In the context of the cement industry, which is known for its resource-intensive processes and substantial environmental footprint, embracing circular economy principles is crucial. Cement production typically involves high energy consumption and generates significant greenhouse gas emissions. By adopting circular practices, the industry can reduce its reliance on virgin raw materials, lower waste and emissions and enhance overall sustainability.
The relevance of the circular economy in cement production is evident in several key areas:
• Resource efficiency: Utilising alternative and recycled materials, such as industrial by-products or waste, can significantly reduce the demand for raw materials and lower the environmental impact of cement production.
“Utilisation of alternative raw materials in the cement industry is a key strategy for enhancing sustainability and resource efficiency. Wonder Cement has substituted traditional raw materials like limestone with industrial by-products such as fly ash, marble slurry, chemical gypsum, red mud, mine telling reject, alumina slat, iron sludge, etc. Wonder Cement not only reduces its reliance on natural resources but also mitigates environmental impacts,” says Nitin Jain, Unit Head – Integrated Plant, Nimbahera, Wonder Cement.
“Low-carbon cement production is an innovative approach by Wonder Cement aimed to reduce the carbon footprint associated with traditional cement manufacturing. This process involves several strategies to minimise CO2 emissions, which are typically high due to the energy intensive nature of clinker production. The production of blended cement, Portland Pozzolana Cement (PPC) involves mixing clinker with supplementary materials like fly ash. This not only reduces CO2 emissions but also enhances the durability and performance of the cement,” he adds.
- Waste management: Implementing strategies to manage and repurpose waste products not only helps in minimising landfill use but also creates valuable resources for reuse in cement manufacturing.
- Energy optimisation: Circular economy practices promote energy-efficient technologies and the use of renewable energy sources, contributing to a reduction in carbon emissions associated with cement production.
- Product lifecycle: By focusing on the entire lifecycle of cement products, from production to disposal, the industry can develop more sustainable practices and innovative solutions for recycling and reusing cement-based materials.
Adopting a circular economy approach is not only essential for reducing the environmental impact of cement production but also for driving innovation, enhancing resource security, and fostering long-term economic resilience in the industry.
Use of Alternative and Recycled Materials
The cement industry is undergoing a transformative shift with the increasing adoption of alternative and recycled materials.

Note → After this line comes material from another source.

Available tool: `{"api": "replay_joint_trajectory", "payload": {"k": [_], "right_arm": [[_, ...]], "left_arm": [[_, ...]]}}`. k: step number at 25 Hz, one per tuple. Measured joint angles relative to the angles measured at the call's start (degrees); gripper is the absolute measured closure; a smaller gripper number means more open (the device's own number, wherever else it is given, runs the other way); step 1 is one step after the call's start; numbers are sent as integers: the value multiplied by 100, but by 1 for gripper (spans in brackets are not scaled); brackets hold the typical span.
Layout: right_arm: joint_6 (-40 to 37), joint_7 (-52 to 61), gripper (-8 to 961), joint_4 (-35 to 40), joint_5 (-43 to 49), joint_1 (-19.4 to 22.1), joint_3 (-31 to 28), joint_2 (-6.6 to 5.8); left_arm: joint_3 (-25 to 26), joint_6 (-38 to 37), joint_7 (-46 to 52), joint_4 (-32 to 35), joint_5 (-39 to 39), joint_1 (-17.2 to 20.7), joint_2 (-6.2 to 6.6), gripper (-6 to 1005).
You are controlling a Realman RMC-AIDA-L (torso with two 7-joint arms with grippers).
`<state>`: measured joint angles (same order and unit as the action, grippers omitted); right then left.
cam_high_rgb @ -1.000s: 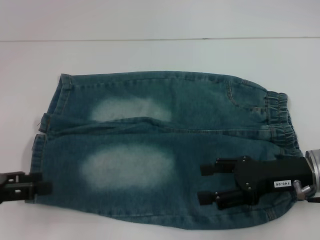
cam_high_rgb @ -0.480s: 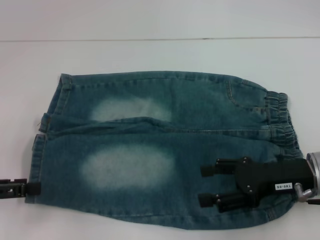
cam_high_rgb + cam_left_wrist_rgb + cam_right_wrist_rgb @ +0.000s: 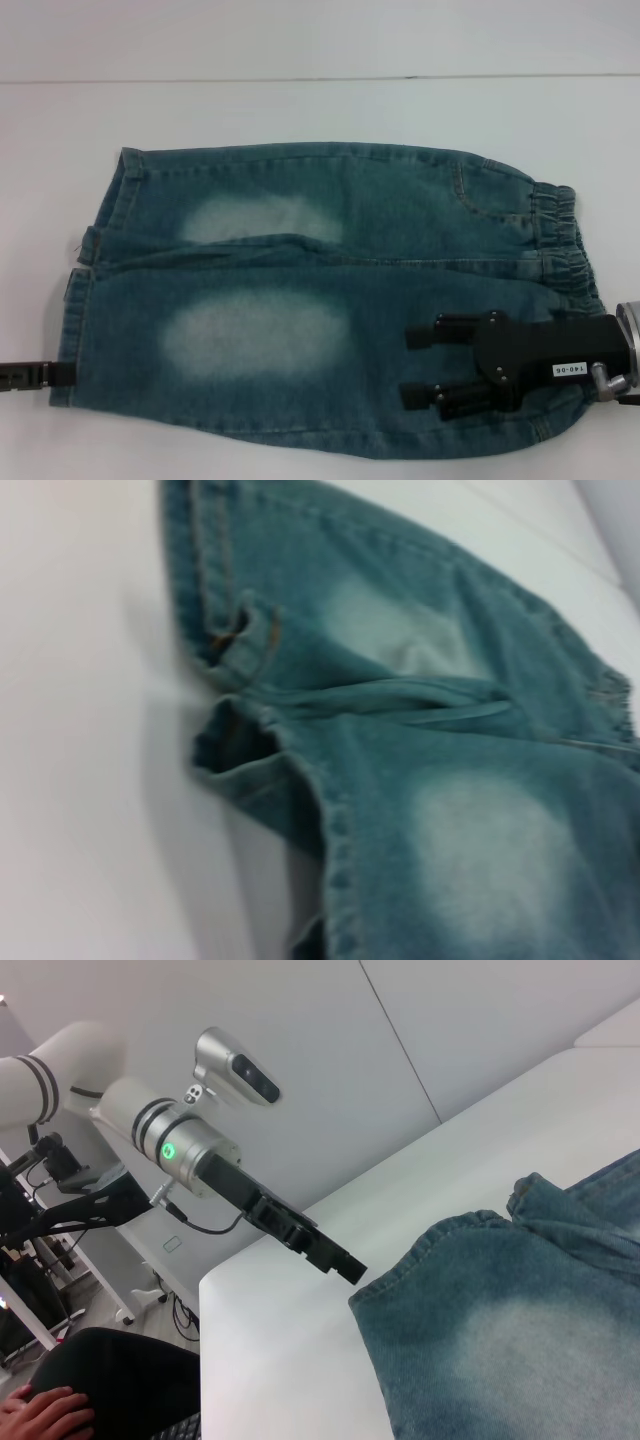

This shift is driven by the
need to reduce environmental impact, conserve natural resources, and enhance the sustainability of cement production.
Alternative materials: Alternative materials, such as industrial by-products and waste materials, are increasingly being used as partial replacements for traditional raw materials like clinker.
Common examples include fly ash, slag, natural pozzolans, etc.
Recycling plays a crucial role in minimising waste and promoting a circular economy within the cement industry. Key recycled materials include:
- Recycled concrete aggregate (RCA): Reclaimed from demolished concrete structures, RCA can be used as a partial replacement for natural aggregates in new concrete, reducing the need for virgin resources.
- Construction and demolition waste: Incorporating materials from construction and demolition activities not only diverts waste from landfills but also provides valuable resources for cement production.
The use of these alternative and recycled materials helps in reducing the environmental footprint of cement production by lowering greenhouse gas emissions, conserving natural resources, and minimising waste. Furthermore, it supports the industry’s transition towards more sustainable and circular practices, contributing to the overall goal of reducing the sector’s impact on the environment.
According to an article published by McKinsey & Company in March 2023, the cement value chain is well positioned to create closed loops, or automatically regulated systems, for carbon dioxide, materials and minerals, and energy (see sidebar ‘Three categories of circular technologies in cement’). This entails circular economies, which are based on the principles of eliminating waste and pollution, circulating products and materials, and regenerating nature. With these points in mind, circularity can work jointly with reducing carbon emissions in cement production because circular technologies follow the paradigm of three crucial decarbonisation strategies: redesign, reduce and repurpose. According to the organisation’s estimates and expected carbon prices, circularity technologies will be value-positive by 2050, with some already more profitable than today’s business-as-usual solutions.
The report estimates show that an increased adoption of circular technologies could be linked to the emergence of new financial net-value pools worth up to roughly €110 billion by 2050, providing a new growth avenue for cement players that would otherwise face shrinking demand for their core business and significant external costs. Adopting circularity is required to mitigate at least 50 percent of this value at risk. Emerging new technologies and business models will create additional value to mitigate the residual value at risk.
Reducing and Managing Industrial Waste
Efficient waste management is critical for the sustainability of the cement industry. Reducing and managing industrial waste not only minimises environmental impact but also offers opportunities to turn waste into valuable resources. Here are some key strategies of waste-to-resource initiatives:
Waste minimisation at source
- Process optimisation: Implementing advanced technologies and practices to improve process efficiency can significantly reduce the amount of waste generated. Techniques such as precise control of raw material inputs and process conditions help minimise production losses.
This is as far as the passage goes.